Within the material below, locate the line with "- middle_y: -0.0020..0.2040" and the line with "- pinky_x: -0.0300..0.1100", then return those two lines and all lines between them, exactly as written.
=== Records shown ===
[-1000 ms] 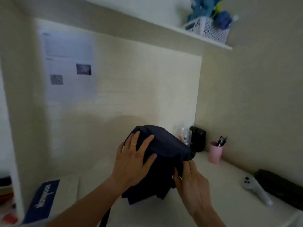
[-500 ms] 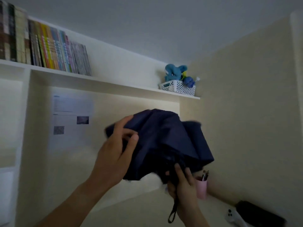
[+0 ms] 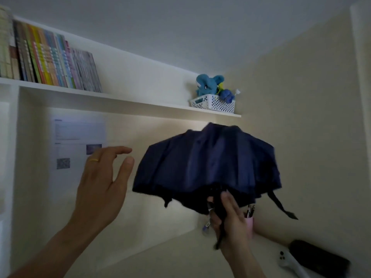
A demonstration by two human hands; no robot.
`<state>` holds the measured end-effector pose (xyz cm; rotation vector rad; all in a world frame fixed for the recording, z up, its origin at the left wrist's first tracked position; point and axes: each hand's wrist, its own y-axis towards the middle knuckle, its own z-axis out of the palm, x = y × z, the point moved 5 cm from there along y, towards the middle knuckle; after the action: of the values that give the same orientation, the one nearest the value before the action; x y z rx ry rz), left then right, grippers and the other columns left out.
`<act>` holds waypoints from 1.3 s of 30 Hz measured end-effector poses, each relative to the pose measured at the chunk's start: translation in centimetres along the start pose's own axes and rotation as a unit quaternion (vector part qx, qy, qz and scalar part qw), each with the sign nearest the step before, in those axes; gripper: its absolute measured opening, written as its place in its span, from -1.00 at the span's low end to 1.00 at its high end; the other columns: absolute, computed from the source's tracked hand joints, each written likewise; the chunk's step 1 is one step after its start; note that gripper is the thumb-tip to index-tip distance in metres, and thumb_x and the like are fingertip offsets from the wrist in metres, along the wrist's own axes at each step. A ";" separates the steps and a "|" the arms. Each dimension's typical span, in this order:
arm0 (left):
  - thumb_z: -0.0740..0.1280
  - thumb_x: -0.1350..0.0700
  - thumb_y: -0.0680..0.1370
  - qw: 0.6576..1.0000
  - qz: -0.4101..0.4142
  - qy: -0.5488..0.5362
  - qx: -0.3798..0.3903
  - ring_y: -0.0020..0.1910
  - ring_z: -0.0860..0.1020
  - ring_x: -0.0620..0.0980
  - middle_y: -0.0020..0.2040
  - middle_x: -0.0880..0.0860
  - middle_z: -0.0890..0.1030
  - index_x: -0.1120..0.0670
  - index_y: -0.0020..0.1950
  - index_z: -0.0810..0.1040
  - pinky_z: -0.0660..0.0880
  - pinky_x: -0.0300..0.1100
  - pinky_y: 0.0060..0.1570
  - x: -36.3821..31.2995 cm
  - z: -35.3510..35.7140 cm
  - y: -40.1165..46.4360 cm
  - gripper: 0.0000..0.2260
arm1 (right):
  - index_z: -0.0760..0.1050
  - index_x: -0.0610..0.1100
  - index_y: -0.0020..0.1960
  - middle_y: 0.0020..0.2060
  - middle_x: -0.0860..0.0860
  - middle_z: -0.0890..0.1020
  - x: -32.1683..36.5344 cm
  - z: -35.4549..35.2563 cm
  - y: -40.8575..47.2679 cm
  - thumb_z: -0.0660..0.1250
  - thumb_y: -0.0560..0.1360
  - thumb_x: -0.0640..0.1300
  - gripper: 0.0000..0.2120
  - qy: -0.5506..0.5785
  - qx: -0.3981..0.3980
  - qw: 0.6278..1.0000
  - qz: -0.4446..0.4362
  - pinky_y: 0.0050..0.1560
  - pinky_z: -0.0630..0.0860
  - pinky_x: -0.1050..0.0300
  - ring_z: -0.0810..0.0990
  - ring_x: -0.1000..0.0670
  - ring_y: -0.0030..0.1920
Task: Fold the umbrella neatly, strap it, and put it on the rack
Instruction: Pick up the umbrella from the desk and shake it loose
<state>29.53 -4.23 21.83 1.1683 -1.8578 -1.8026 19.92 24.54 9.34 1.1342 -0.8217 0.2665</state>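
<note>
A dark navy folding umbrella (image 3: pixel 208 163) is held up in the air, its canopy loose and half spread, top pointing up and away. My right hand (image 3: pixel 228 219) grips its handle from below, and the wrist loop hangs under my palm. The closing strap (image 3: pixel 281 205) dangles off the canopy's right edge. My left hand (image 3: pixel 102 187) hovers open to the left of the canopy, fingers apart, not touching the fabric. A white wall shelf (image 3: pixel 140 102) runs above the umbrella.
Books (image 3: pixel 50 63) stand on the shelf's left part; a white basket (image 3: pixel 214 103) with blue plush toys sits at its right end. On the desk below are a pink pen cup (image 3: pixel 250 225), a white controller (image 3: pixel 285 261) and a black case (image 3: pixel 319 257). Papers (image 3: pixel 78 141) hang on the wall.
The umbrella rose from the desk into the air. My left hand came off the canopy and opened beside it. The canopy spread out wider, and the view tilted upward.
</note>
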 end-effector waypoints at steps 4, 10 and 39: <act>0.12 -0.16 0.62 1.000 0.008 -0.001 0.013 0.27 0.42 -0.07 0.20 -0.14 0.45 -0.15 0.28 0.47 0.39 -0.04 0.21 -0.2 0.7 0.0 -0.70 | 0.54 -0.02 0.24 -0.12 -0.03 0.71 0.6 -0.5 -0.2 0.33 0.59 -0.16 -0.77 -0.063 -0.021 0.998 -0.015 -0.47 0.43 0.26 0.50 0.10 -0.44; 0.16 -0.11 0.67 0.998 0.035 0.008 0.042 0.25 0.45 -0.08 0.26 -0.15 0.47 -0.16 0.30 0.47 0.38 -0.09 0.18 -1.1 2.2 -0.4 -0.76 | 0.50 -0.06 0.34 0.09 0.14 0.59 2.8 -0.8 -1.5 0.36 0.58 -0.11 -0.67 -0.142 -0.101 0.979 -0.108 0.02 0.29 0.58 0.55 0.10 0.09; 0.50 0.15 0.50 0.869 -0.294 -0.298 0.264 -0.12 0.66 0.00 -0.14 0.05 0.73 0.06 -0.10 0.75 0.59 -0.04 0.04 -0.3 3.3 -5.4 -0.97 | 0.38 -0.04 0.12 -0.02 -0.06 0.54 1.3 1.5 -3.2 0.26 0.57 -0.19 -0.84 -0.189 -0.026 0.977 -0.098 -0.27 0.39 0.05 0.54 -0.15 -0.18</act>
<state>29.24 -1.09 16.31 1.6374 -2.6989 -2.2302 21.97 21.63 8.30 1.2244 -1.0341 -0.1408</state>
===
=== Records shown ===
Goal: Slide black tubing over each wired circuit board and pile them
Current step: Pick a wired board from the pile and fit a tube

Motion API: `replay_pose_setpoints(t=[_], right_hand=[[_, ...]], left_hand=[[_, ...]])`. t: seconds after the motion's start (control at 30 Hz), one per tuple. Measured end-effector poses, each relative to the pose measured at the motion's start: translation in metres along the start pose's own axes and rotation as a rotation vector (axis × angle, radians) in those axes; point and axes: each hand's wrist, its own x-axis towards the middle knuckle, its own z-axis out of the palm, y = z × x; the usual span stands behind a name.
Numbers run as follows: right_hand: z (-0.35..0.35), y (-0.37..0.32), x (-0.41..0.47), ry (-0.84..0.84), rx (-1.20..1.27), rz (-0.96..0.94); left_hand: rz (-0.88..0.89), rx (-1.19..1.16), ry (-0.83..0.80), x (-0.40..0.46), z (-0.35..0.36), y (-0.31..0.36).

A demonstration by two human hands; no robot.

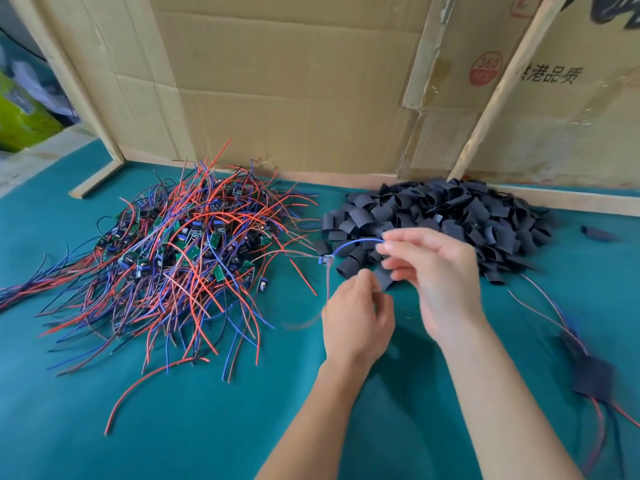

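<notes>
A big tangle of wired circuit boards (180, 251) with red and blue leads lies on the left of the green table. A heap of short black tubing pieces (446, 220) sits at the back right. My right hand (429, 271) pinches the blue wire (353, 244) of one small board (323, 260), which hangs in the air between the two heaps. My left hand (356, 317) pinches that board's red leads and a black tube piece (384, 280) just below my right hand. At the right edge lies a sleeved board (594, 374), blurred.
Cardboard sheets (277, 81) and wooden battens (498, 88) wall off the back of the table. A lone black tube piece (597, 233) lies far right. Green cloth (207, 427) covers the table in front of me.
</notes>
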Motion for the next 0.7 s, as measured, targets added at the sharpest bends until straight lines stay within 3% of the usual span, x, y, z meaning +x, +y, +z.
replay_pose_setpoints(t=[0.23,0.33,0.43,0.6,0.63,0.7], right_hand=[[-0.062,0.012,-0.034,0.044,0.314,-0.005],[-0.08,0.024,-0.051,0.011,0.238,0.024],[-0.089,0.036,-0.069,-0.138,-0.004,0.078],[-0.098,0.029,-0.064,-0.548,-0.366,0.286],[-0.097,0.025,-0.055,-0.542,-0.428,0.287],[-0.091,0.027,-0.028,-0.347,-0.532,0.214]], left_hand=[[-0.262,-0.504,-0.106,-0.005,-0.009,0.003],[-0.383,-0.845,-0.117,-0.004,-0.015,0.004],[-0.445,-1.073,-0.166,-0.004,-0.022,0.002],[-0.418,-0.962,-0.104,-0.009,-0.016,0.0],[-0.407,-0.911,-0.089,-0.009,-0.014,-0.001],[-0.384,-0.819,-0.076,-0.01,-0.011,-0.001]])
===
§ **Task result**
  - middle_y: -0.0020..0.2040
  - middle_x: -0.0880..0.0860
  - middle_z: -0.0890..0.1030
  - index_x: -0.1120..0.0670
  - index_y: -0.0020..0.1950
  - index_z: -0.0810..0.1040
  - pinky_z: -0.0660..0.0880
  - pinky_x: -0.0300..0.1100

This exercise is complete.